| Exercise instructions |
Given the listing below, write out exactly the lines starting with the line that has "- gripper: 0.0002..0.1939" and going on through the line that has "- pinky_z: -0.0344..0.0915", both kept.

● ● ● ● ● ● ●

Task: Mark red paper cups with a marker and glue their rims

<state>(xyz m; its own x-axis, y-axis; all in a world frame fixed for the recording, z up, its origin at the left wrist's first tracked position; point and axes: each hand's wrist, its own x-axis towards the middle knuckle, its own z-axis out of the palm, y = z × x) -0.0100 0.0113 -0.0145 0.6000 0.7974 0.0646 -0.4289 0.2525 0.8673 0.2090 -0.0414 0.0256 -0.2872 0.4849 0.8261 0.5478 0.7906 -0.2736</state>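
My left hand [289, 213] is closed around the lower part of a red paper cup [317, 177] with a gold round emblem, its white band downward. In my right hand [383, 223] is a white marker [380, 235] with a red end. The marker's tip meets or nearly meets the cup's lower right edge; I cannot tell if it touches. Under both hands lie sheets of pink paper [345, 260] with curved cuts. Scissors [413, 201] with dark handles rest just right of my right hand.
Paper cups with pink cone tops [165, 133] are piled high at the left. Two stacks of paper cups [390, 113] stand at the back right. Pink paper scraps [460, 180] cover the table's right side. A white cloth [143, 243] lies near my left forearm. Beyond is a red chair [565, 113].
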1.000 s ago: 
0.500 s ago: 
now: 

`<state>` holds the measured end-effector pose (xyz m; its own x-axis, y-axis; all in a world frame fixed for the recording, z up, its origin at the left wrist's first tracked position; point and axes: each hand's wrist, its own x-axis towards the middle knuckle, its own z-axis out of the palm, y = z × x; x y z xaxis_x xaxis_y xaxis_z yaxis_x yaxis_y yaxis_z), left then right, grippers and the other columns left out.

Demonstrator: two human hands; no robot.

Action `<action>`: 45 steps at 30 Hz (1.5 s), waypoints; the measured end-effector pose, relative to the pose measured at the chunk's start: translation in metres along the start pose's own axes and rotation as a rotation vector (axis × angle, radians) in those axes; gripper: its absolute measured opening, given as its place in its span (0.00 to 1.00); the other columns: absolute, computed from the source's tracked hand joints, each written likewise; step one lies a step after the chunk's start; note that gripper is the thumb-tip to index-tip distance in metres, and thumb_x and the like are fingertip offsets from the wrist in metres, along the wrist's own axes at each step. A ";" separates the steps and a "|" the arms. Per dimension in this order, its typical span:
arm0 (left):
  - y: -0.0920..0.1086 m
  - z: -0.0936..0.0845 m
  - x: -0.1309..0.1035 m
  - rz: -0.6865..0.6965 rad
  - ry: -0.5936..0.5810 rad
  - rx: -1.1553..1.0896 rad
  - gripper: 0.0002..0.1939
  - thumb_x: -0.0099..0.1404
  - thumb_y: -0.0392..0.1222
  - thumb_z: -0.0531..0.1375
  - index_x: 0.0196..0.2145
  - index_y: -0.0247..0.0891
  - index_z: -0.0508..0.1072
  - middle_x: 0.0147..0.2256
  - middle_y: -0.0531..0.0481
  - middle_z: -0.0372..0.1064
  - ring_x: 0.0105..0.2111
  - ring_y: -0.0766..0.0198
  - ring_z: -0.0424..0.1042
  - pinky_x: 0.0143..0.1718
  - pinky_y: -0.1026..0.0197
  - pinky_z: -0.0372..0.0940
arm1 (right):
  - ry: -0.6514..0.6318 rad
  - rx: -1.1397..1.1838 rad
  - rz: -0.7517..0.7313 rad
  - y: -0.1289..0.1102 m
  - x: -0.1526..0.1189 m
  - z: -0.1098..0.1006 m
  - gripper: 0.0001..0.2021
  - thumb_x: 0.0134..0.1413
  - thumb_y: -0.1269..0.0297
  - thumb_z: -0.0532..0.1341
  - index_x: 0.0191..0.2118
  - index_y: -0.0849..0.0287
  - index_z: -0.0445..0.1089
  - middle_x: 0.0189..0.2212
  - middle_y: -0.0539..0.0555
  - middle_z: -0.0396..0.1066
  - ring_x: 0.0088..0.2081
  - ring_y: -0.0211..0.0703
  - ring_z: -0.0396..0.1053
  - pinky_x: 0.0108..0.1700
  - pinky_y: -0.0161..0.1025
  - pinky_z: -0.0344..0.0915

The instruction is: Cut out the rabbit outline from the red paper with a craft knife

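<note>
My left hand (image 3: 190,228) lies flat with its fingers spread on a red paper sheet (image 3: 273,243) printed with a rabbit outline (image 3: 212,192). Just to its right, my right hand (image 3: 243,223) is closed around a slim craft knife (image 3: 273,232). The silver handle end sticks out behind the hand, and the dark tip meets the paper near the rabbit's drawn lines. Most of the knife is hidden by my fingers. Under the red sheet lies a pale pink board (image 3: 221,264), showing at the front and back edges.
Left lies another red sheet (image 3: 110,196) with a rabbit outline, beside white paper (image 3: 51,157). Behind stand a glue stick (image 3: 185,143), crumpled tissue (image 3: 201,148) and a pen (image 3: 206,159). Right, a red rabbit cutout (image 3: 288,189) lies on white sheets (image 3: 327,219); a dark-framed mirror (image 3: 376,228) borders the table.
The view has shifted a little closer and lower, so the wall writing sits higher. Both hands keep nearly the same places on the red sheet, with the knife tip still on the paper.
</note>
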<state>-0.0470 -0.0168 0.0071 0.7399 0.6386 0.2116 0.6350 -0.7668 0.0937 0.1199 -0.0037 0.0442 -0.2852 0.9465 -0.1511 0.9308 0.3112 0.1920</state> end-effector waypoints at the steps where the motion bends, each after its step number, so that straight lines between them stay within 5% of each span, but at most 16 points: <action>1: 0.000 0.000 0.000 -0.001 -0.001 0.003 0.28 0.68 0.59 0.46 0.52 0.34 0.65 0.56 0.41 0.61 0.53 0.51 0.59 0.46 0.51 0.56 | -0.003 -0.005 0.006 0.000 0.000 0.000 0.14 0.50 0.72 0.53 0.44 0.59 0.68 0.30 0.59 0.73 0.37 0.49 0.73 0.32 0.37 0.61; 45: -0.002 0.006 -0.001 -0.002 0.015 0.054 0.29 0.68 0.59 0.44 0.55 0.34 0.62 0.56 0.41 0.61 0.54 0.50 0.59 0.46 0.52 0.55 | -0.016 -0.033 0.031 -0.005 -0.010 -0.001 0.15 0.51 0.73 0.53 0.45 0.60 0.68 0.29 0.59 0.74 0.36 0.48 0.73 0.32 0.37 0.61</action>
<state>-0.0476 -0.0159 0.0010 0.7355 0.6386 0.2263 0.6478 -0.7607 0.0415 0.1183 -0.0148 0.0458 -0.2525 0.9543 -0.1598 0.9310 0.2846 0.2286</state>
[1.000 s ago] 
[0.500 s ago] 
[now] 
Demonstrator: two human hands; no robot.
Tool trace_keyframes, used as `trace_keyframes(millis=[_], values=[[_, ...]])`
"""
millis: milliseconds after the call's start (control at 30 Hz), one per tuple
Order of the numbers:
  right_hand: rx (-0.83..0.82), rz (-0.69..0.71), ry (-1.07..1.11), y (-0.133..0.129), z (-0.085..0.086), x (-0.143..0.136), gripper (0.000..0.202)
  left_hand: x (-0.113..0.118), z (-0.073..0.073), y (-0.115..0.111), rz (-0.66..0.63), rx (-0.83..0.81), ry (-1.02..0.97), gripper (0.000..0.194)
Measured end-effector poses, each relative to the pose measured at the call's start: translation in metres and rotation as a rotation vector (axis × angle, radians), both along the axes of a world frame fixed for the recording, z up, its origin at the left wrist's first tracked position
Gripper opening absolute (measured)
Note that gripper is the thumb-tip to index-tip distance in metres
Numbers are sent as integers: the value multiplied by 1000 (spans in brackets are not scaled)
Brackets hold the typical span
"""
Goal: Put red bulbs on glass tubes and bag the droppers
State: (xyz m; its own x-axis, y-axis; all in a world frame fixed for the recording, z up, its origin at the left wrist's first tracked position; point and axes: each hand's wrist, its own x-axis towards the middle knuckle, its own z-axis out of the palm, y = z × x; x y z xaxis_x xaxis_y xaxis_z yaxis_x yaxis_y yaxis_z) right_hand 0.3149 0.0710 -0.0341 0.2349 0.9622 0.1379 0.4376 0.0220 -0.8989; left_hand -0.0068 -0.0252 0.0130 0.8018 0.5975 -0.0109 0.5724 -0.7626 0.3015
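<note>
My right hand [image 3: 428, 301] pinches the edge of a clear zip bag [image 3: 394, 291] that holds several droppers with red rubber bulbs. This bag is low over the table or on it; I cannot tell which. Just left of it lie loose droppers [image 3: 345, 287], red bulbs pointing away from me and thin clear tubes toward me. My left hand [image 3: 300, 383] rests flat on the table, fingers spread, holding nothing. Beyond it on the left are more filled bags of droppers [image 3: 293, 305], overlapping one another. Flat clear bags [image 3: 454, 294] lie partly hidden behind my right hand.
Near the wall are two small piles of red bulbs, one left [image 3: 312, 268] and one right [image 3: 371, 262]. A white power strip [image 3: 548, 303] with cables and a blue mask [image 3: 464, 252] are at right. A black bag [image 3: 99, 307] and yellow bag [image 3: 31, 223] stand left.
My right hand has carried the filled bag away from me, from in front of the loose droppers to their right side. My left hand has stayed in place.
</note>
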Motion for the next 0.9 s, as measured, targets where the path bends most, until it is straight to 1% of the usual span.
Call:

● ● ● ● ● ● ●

| Solution to this problem |
  - gripper: 0.0002..0.1939
  - thumb_x: -0.0099..0.1404
  - thumb_y: -0.0392..0.1222
  - thumb_z: -0.0531..0.1375
  - index_x: 0.0196..0.2145
  - index_y: -0.0247..0.0891
  - index_z: -0.0508..0.1072
  - middle_x: 0.0147..0.2256
  - middle_y: -0.0531..0.0481
  - middle_z: -0.0372..0.1064
  - ring_x: 0.0105..0.2111
  - ring_y: -0.0766..0.0198
  - ring_z: -0.0424..0.1042
  - pinky_x: 0.0143..0.1718
  - pinky_y: -0.1026..0.0197
  - pinky_z: -0.0372..0.0940
arm1 (right):
  - ry: -0.6514..0.6318 rad
  - rx: -1.1397..1.1838 rad
  - rz: -0.7517..0.7313 rad
  - y: -0.1289..0.1102 m
  - x: -0.1526..0.1189 m
  - z: -0.1098..0.1006 m
  - gripper: 0.0001..0.2021
  - thumb_x: 0.0134..0.1413
  - thumb_y: -0.1269..0.0297
  - thumb_z: -0.0532..0.1341
  - index_x: 0.0191..0.2118
  - index_y: -0.0849..0.0287
  - index_z: -0.0445..0.1089
  - middle_x: 0.0189..0.2212
  - middle_y: -0.0539..0.0555
  - middle_z: -0.0396..0.1066
  - ring_x: 0.0088..0.2081
  - ring_y: -0.0211..0.0703
  - ring_z: -0.0396..0.1053
  - pinky_x: 0.0108..0.1700
  - pinky_y: -0.0161..0.1025
  - pinky_z: -0.0344..0.0915

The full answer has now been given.